Playing through New Leaf these days, I went back to my old Gamecube town recently to face my fears..Things weren't quite the same. Weeds and cockroaches flooded the fields and homes. Not every villager who'd been around before was still present. Out of the four people who made player profiles in the game, only three are still alive.
This song was playing, but I wasn't scared. I was laughing at how much I kept inducing the grumpy neighbors to endlessly scream at me, how Michael's memory was kept alive by the letters said neighbors were showing me (and who else would be?
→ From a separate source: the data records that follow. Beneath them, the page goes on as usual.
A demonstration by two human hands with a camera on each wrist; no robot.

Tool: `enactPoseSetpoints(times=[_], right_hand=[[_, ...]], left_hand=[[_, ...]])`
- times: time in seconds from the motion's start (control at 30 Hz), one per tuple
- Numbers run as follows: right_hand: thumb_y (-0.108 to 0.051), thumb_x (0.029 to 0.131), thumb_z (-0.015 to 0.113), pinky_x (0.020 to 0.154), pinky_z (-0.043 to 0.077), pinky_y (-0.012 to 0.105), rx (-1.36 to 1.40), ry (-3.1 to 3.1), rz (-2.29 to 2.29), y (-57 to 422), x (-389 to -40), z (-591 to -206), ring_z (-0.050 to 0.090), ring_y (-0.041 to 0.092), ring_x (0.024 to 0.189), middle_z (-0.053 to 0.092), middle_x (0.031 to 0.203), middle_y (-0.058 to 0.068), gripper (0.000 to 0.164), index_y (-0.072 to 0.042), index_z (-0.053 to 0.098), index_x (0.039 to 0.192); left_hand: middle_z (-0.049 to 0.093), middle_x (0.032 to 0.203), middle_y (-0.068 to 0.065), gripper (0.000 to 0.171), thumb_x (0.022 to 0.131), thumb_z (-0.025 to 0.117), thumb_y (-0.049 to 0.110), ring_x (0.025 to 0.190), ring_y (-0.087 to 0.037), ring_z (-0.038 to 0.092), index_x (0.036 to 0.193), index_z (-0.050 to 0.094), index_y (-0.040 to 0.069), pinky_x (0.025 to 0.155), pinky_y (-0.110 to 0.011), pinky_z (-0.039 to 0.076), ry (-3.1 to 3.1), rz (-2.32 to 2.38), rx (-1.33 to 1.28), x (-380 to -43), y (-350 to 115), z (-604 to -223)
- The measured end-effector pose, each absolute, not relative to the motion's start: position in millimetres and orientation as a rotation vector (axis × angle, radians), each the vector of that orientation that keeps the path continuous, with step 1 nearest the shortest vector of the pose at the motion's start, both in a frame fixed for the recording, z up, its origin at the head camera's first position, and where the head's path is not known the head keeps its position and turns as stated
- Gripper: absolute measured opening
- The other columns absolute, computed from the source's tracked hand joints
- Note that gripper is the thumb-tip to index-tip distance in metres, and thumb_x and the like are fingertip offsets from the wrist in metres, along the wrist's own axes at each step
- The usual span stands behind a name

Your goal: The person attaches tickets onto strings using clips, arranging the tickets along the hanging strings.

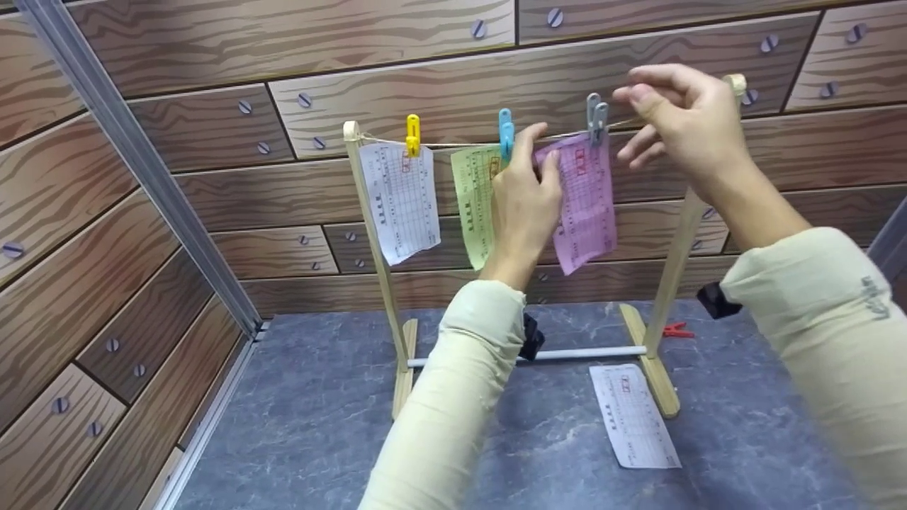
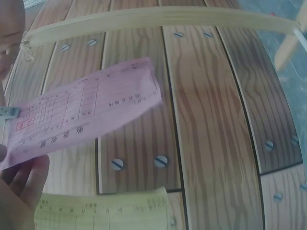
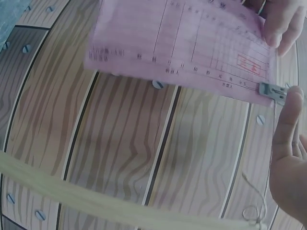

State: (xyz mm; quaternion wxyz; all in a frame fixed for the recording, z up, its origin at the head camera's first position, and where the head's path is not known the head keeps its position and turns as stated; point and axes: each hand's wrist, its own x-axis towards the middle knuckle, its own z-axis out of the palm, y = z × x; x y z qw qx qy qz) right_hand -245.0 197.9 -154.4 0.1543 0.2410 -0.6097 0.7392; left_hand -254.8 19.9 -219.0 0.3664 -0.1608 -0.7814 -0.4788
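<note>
A pink printed slip point(image 1: 587, 205) hangs from a string, held at its top by a grey clothespin point(image 1: 596, 120). My left hand point(image 1: 526, 202) is at the slip's upper left corner, thumb and index finger apart with the paper's edge between them. In the left wrist view, its fingers point(image 2: 36, 175) lie along the edge of the pink slip point(image 2: 91, 110). Just right of the clothespin, my right hand point(image 1: 691, 124) is raised with loosely bent fingers and holds nothing. The right wrist view shows a fingertip point(image 3: 296, 93) close to the clothespin point(image 3: 272, 91).
Left along the string hang a green slip point(image 1: 471, 198) under a blue clothespin point(image 1: 505, 133) and a white slip point(image 1: 400, 205) under a yellow one point(image 1: 413, 134). Another white slip point(image 1: 634, 418) and a red clothespin point(image 1: 678, 330) lie on the table by the wooden stand point(image 1: 669, 283).
</note>
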Motion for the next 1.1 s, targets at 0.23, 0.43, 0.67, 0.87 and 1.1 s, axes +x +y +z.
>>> enactPoseSetpoints(times=[0.23,0.43,0.67,0.87,1.1], right_hand=[[-0.002,0.096,0.067,0.045,0.054,0.032,0.711,-1.569,2.143,220,-233,-164,0.066,0.025,0.049,0.072,0.102,0.023,0.019,0.01,0.065,0.111],[-0.001,0.096,0.066,0.042,0.053,0.033,0.714,-1.445,2.245,248,-227,-180,0.063,0.028,0.046,0.069,0.084,0.029,0.023,0.021,0.062,0.103],[0.003,0.098,0.06,0.041,0.052,0.033,0.695,-1.335,2.303,276,-228,-209,0.063,0.029,0.046,0.066,0.071,0.029,0.021,0.023,0.061,0.091],[0.005,0.099,0.059,0.041,0.053,0.034,0.681,-1.243,2.431,296,-233,-239,0.064,0.031,0.047,0.064,0.069,0.029,0.02,0.021,0.059,0.087],[0.003,0.1,0.058,0.042,0.054,0.033,0.529,-1.32,2.427,315,-242,-283,0.064,0.027,0.047,0.067,0.071,0.025,0.019,0.015,0.062,0.086]], left_hand=[[0.063,0.075,-0.007,0.051,0.102,0.058,0.016,0.054,-0.014,0.053,0.15,0.041,0.011,0.048,-0.025,0.042,-1.994,-1.136,-0.53,-251,13,-231],[0.071,0.099,-0.012,0.053,0.103,0.056,0.013,0.06,-0.014,0.06,0.151,0.034,0.01,0.049,-0.02,0.047,-2.002,-1.158,-0.618,-245,3,-255],[0.074,0.101,-0.01,0.035,0.101,0.057,0.011,0.065,-0.015,0.066,0.135,0.048,0.01,0.052,-0.021,0.047,-2.039,-1.087,-0.64,-243,-7,-285],[0.074,0.101,-0.006,0.016,0.1,0.057,0.008,0.077,-0.016,0.07,0.116,0.057,0.008,0.064,-0.021,0.053,-2.035,-1.069,-0.639,-244,-9,-304],[0.073,0.094,-0.003,0.012,0.094,0.058,-0.001,0.082,-0.014,0.068,0.101,0.065,0.006,0.071,-0.023,0.054,-2.008,-1.009,-0.635,-245,-9,-333]])
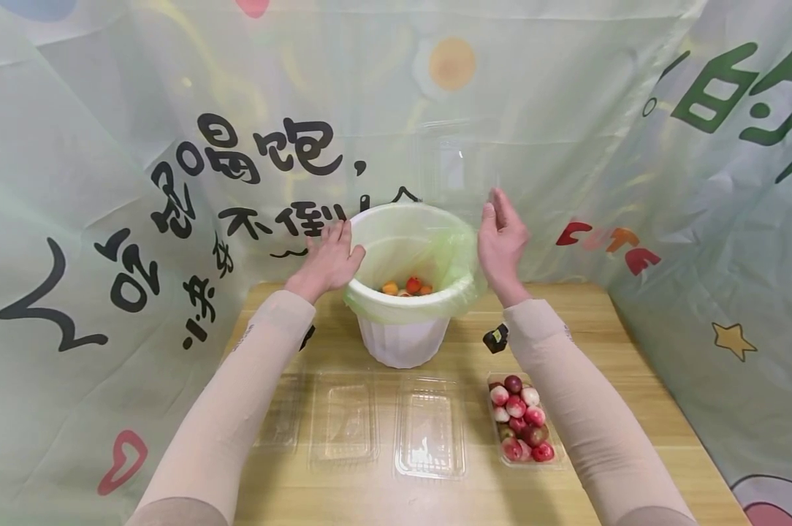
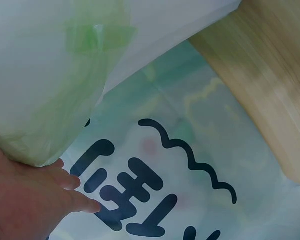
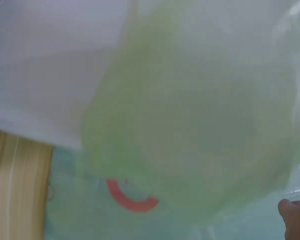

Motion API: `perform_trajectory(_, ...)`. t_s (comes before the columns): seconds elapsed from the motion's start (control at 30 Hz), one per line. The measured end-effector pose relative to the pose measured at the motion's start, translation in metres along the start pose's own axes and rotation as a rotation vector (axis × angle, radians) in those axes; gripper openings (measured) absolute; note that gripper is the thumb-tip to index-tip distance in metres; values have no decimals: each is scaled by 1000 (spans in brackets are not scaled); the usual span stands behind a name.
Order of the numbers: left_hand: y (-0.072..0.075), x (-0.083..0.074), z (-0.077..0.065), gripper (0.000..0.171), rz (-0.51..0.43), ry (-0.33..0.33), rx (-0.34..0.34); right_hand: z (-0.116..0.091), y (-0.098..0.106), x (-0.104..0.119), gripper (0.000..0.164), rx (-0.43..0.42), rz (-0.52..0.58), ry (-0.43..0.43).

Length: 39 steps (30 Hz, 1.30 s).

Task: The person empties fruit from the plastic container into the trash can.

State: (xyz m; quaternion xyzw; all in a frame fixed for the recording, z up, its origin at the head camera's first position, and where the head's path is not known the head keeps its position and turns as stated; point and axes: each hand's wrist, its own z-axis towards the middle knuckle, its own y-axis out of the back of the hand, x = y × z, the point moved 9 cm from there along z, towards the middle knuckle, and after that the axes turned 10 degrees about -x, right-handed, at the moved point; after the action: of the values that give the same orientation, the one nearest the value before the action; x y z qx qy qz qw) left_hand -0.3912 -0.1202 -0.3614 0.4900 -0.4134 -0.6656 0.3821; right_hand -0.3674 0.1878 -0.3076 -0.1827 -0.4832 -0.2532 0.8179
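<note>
A white bin (image 1: 402, 340) with a light green bag (image 1: 458, 292) folded over its rim stands at the table's back. Small orange and red fruits (image 1: 413, 285) lie inside it. My left hand (image 1: 330, 259) rests against the bin's left rim, fingers extended; the left wrist view shows them beside the bag (image 2: 45, 135). On the bin's right, my right hand (image 1: 503, 237) is raised and pinches a clear plastic container (image 1: 454, 168), which is hard to make out against the backdrop. In the right wrist view the thumb (image 3: 292, 215) touches its edge, and the bag hides most else.
Clear plastic containers (image 1: 430, 467) (image 1: 343, 456) lie in a row on the wooden table (image 1: 383, 500), one partly behind my left sleeve. To their right, another container (image 1: 509, 462) holds round red, pink and white fruits (image 1: 516, 406). A printed cloth backdrop (image 1: 567, 146) encloses the table.
</note>
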Motion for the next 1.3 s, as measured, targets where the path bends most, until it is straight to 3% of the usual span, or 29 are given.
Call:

Admiral, the green bird he kept trying to piss off), closing my eyes in a familiar frustration as they were still mentioning that "Bob" happened to visit town just the other day (yeah, try ten years ago), wistfully shaking my head at the eye-assaulting, demented nature of my house, and smacked the shit out of Pompom the duck with my bug net. I wasn't really a kid again, no, but there's a certain joys to playing it with the mind of a matured adult.
Does 8 PM still haunt me? A little, but now I find the memories it evokes now resonate with fondness; in other words, the good kind of nostalgia.To this day, Animal Crossing is the perfect time capsule of who I used to be.